CDX2 is highly expressed in patients with AML with normal karyotype
As the experimental data in the murine system suggested that ectopic expression of CDX2 is linked to dysregulated HOX gene expression in AML, we focused on patients with normal karyotype and NPM1 mutation (NPMc+ AML), previously shown to aberrantly express HOX genes12 (Table S1). We confirmed these data using oligonucleotide microarray analysis and extended these findings to the patient group with normal karyotype without the NPM1 mutation (NPMc−). A total of 24 patients with normal karyotype, 12 patients with NPMc+ AML and 12 patients with NPMc− AML, was analyzed. Patients with normal karyotype and NPM1 mutation were characterized by aberrant expression of multiple HOXA cluster genes such as HOXA10, HOXA9, and HOXA7, and HOXB cluster genes such as HOXB5 and HOXB6 (Figure 6A-B). However, patients with NPMc− AML with normal karyotype also showed dysregulated HOX gene expression compared with patients with AML expressing the PML-RARA (n = 20) or AML1-ETO (n = 20) fusion gene or compared with normal healthy donors (n = 11).

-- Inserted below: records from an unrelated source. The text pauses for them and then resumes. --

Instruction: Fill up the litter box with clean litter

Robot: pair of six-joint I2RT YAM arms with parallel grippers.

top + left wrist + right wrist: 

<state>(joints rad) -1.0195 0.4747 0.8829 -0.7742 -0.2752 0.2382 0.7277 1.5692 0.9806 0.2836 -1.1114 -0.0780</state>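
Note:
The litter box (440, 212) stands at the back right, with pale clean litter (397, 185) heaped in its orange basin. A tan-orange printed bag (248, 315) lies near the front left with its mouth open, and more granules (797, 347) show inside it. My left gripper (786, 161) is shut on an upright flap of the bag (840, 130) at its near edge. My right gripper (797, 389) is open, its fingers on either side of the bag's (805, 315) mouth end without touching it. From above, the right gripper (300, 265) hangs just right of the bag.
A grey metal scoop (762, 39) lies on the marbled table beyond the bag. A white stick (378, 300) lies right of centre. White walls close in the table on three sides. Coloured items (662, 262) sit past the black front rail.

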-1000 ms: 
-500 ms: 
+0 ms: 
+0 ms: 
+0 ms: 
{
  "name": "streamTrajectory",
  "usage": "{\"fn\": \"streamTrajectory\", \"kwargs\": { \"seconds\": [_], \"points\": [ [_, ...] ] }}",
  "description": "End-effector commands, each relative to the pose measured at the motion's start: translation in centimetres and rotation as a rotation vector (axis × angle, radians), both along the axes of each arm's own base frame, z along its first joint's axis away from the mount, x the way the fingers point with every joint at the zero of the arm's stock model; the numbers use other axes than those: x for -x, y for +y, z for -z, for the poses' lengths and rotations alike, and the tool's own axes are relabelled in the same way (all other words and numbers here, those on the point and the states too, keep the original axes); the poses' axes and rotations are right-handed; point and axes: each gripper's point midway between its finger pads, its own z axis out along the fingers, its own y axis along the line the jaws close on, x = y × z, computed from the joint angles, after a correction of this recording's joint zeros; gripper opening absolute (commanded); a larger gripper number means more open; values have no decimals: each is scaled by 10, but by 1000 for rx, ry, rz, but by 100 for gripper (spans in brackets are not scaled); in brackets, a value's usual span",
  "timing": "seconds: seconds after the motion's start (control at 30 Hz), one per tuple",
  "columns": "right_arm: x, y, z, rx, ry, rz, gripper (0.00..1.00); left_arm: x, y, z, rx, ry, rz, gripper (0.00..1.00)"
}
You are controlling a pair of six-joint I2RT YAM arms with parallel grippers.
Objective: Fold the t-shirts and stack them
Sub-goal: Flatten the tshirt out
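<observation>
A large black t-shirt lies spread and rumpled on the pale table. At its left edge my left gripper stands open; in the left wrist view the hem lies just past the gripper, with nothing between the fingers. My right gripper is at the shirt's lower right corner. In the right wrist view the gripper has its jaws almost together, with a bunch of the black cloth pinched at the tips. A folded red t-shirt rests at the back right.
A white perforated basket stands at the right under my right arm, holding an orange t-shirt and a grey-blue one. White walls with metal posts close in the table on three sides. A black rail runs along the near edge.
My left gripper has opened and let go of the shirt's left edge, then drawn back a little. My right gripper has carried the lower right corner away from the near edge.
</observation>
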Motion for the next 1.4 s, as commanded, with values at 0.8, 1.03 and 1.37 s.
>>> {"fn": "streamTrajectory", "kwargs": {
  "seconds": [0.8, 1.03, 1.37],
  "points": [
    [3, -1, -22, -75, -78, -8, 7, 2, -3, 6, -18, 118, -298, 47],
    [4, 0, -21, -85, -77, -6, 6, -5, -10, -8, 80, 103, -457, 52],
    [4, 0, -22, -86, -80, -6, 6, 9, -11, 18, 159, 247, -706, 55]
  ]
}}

We performed unsupervised hierarchic clustering using the expression levels of 21 genes from the HOX gene cluster in the 64 patient samples and 11 healthy controls: in this analysis, all 12 NPMc+ AML samples with normal karyotype and 9 of the 12 NPMc− samples with normal karyotype formed 1 main cluster. The other main cluster consisted of all the samples with t(8;21) or t(15;17) translocations, the 11 normal bone marrow samples, and the 3 NPMc− samples with normal karyotype, which had shown no perturbation of HOX gene expression (Table S1). Of note, only 1 of the 21 patients with AML with normal karyotype showed an up-regulation of the MLL gene, which is known to be an upstream regulator of HOX genes (Figure 6A).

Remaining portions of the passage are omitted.